The filing also states, “In June 2020, Maricopa County signed a contract with Runbeck to delegate the responsibilities of A.R.S § 550(A) to a software system known as Verus ProTM, an “Automated Signature Verification” application (the Delegated Software), for up to four (4) million signatures per year.”
The Gateway Pundit obtained exhibits of evidence from the filing that show the County purchased this service from Runbeck using Versus Pro technology for automated signature verification before the Stolen 2020 Election.
Sonny Borrelli 2022 Election Contest Exhibit 2
Before the 2020 Primary Election, emails between Elections Director Rey Valenzuela, another Maricopa County Employee, and a Runbeck employee show that these machines experienced a failure, causing signatures to be incorrectly labeled “High Confidence.”
This unproven and unlawful technology was used to steal the 2022 election from Kari Lake ,in addition to other massive findings of fraud.
View the four exhibits of evidence below:
Sonny Borrelli 2022 Election Contest Exhibit 1
Sonny Borrelli 2022 Election Contest Exhibit 2
Sonny Borrelli 2022 Election Contest Exhibit 3
Sonny Borrelli 2022 Election Contest Exhibit 4
This filing could work in concert with Kari Lake’s lawsuit, which calls out the wrongdoing in signature verification at Runbeck.

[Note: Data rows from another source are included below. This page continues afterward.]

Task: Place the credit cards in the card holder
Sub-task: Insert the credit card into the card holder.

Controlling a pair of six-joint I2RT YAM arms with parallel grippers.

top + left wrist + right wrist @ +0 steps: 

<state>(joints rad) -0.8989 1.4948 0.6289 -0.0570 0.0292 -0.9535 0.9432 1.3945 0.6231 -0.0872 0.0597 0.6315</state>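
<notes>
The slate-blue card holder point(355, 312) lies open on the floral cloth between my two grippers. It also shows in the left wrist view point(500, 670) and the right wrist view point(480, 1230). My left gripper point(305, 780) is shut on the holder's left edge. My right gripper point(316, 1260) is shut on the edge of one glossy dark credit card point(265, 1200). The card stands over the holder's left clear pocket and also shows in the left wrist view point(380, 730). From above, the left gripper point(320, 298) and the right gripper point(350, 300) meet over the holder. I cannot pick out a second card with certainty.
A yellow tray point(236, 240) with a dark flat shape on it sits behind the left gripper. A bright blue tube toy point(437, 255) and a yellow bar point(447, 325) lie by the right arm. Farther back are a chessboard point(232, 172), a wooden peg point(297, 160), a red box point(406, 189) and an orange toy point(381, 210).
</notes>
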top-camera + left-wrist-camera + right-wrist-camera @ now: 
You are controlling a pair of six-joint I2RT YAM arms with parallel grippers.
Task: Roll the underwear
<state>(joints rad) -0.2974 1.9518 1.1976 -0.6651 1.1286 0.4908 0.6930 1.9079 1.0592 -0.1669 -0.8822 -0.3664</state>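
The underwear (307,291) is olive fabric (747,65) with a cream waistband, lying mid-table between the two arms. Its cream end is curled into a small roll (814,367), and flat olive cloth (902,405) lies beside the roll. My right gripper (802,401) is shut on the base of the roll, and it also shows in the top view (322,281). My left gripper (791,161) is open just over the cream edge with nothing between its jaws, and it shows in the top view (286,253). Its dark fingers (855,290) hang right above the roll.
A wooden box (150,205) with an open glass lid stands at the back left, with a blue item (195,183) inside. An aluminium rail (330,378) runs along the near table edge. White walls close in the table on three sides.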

The Gateway Pundit reported that Judge Peter Thompson tentatively scheduled the trial for next week, giving the County and Katie Hobbs until Thursday to file a motion to dismiss. Lake’s response to the motion is due on Saturday.
Lake gave The Gateway Pundit a statement on her recent court hearing, stating she is “confident that, given the opportunity, we will expose this election for the sham it was.”
The Gateway Pundit will provide updates on the Stolen Midterm Election lawsuits on a regular basis and events arise.